D.
Anselmo voltou ao assunto Ibiratinga com Nando.
— Já
esteve comigo mais duas vezes, depois daquela — disse d. Anselmo. —
Se você não andasse tão abatido e preocupado eu teria feito sua
convocação ontem. Na visita intermediária o major estava
desesperado com o comunismo mas não fez reivindicações de nós.
Ontem tornou-se quase arrogante.
— O
major foi camisa-verde, d. Anselmo, e nunca perdeu os pendores
integralistas.
— Ah,
é assim? — disse d. Anselmo.
— Tomei
umas informações a respeito dele. Tem mesmo a mania do
anticomunismo. Só fala nisso e nas promoções que diz ter perdido
por causa disso. Acha que o próprio Exército tem uma parte minada.
Eu se fosse o senhor tratava o major com cortesia mas sem dar muita
confiança a ele.
D.
Anselmo abriu os braços, num gesto de desalento.
— Mas
o homem é muito bom católico! Vem à missa todos os dias e aos
domingos vem de uniforme completo e condecorações.
D.
Anselmo cofiou a barba, sem saber se devia ou não dizer o que afinal
disse.
— Sabe
que até o olho do major Ibiratinga é verde-oliva, padre Nando?
Nando
sabia que devia perguntar o que é que desejava afinal o major
Ibiratinga. E hoje d.

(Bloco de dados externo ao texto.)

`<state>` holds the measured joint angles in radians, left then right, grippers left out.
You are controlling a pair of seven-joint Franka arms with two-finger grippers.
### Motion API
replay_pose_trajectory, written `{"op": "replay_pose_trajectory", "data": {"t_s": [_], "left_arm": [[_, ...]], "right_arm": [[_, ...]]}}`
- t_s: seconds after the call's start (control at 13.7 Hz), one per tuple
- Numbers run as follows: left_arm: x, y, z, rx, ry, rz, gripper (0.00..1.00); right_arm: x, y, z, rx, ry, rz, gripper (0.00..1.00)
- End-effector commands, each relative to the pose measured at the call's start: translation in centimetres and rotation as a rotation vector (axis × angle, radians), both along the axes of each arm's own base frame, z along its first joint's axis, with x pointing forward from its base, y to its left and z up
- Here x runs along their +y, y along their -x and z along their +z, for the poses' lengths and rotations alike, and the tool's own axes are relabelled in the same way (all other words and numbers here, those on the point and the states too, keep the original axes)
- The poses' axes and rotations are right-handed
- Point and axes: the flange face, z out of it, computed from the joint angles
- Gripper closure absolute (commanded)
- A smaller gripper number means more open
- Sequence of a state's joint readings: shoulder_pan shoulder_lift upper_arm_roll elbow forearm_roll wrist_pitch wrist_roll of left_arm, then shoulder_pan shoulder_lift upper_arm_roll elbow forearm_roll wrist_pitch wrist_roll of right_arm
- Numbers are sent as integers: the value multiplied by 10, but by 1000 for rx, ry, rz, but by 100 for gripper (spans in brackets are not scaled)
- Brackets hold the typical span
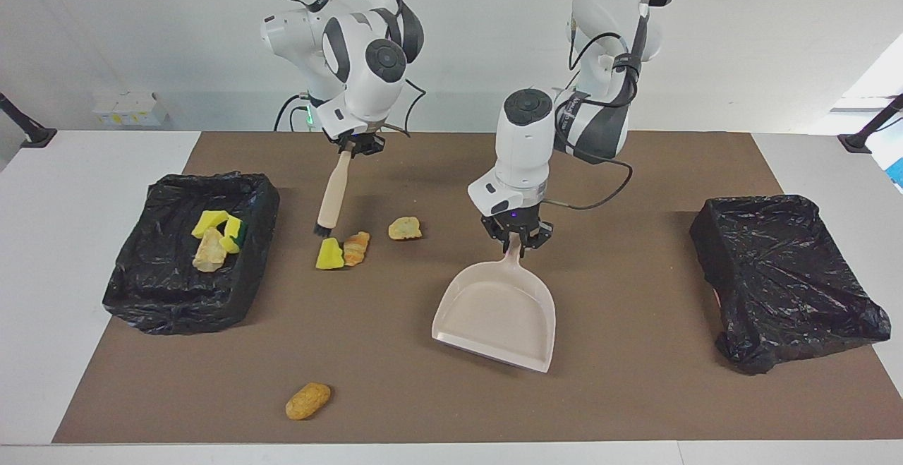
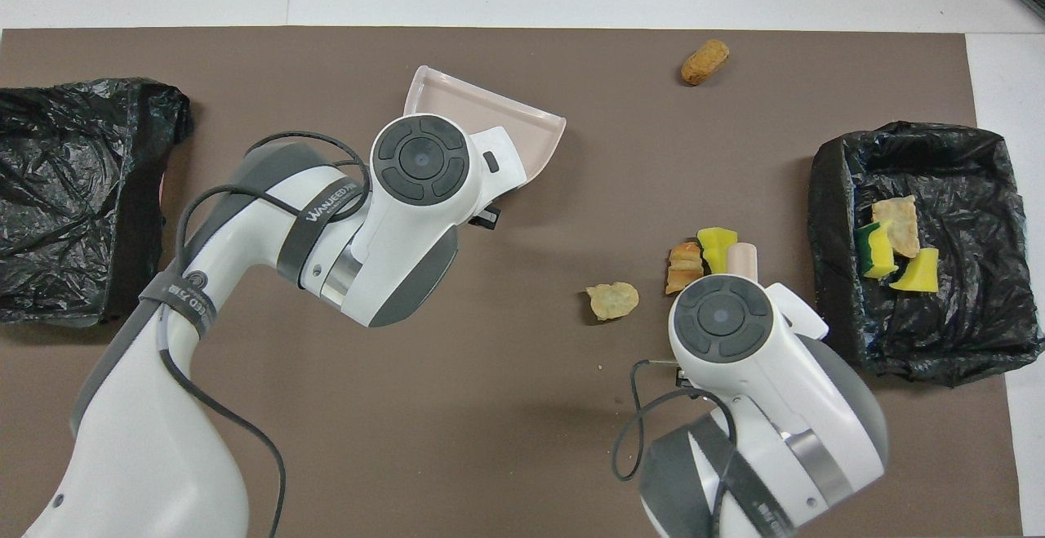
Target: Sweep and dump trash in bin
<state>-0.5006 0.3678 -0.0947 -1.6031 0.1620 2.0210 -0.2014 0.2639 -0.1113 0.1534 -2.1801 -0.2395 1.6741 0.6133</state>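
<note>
Both views are bright and evenly lit from overhead, with sharp focus across the whole tabletop. Soft, short shadows sit under the dustpan (image 1: 496, 310), the brush (image 1: 331, 193) and the arms. The black bin liners (image 1: 783, 278) show faint sheen. A pale glow enters at the edge by the left arm's end.

Left arm band (image 2: 325, 202): reads "WANJEED", then letters that trail off out of reading.
Right arm band (image 2: 763, 512): a few letters in view, too cut off to make out.
Elsewhere: no readable text.
</note>
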Motion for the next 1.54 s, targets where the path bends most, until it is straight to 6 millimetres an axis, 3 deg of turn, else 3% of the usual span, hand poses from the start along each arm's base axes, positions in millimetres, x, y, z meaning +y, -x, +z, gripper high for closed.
{"op": "replay_pose_trajectory", "data": {"t_s": [0.0, 0.29, 0.66, 1.17, 1.39, 1.46], "left_arm": [[15, 26, 16, 31, -66, -124, 94], [39, 79, 7, 147, -155, -369, 100], [50, 104, -3, 230, -193, -660, 100], [32, 148, -28, 249, -206, -863, 100], [33, 152, -30, 237, -202, -866, 100], [33, 152, -31, 238, -203, -866, 100]], "right_arm": [[-26, -46, 2, 4, -39, 99, 100], [-51, -116, -2, -36, -90, 295, 100], [-79, -193, -12, -98, -43, 389, 100], [-79, -280, -45, -205, 50, 504, 100], [-79, -311, -74, -269, 90, 577, 100], [-76, -316, -75, -278, 106, 591, 100]]}}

Anselmo parecia disposto a contar.
— E
então o major voltou a fazer a proposta ou o pedido que tanto
indignou o senhor da primeira vez? — disse Nando.
— Sim!
E eu de novo disse a ele: “O que pede, major, é impossível.”
Antes
que Nando pudesse falar e como se alguém — o invisível major, sem
dúvida — tivesse feito alguma objeção, d. Anselmo bradou,
indicador espetando os ares.
— Eu
teria de consultar Roma! — disse d. Anselmo. — E Roma jamais
concordaria.
Nando
esperou.
— Impossível!
Já disse e torno a dizer.
— O
quê? — disse Nando.
D.
Anselmo falou baixo e rouco.
— O
major quer invadir nossos confessionários, padre Nando. Imagine só.
Quer tratar os confessores como recrutas seus.
— Não
estou entendendo bem, d. Anselmo.
— Segundo
o major, o Brasil está à beira da revolução comunista e Moscou é
o Recife. Principalmente a nossa juventude é que está sendo
conquistada pelo comunismo e com isto muito sofrem os pais,
principalmente as mães, e as noivas desses moços.
— E
o major pede que nos confessionários procuremos influenciar e...
— Ah,
se fosse só isto! Isto a Igreja pode, talvez mesmo deva fazer, pois
o comunismo é de fato contra Deus. O major quer conseguir endereços,
planos de subversão, nomes para encaminhar a ele!
— O
pulha — disse Nando. — Isto sim, d. Anselmo, é entrar de
machadinha na base da Cruz. O senhor o repeliu, não?
— Energicamente.
Mas sinto que ele vai insistir. Eu gostaria de ter você presente em
nosso próximo encontro. Para me ajudar. Mas não, não. Deixe.
Primeiro resolva os seus problemas.
— Se
quiser... Estou às ordens, d. Anselmo.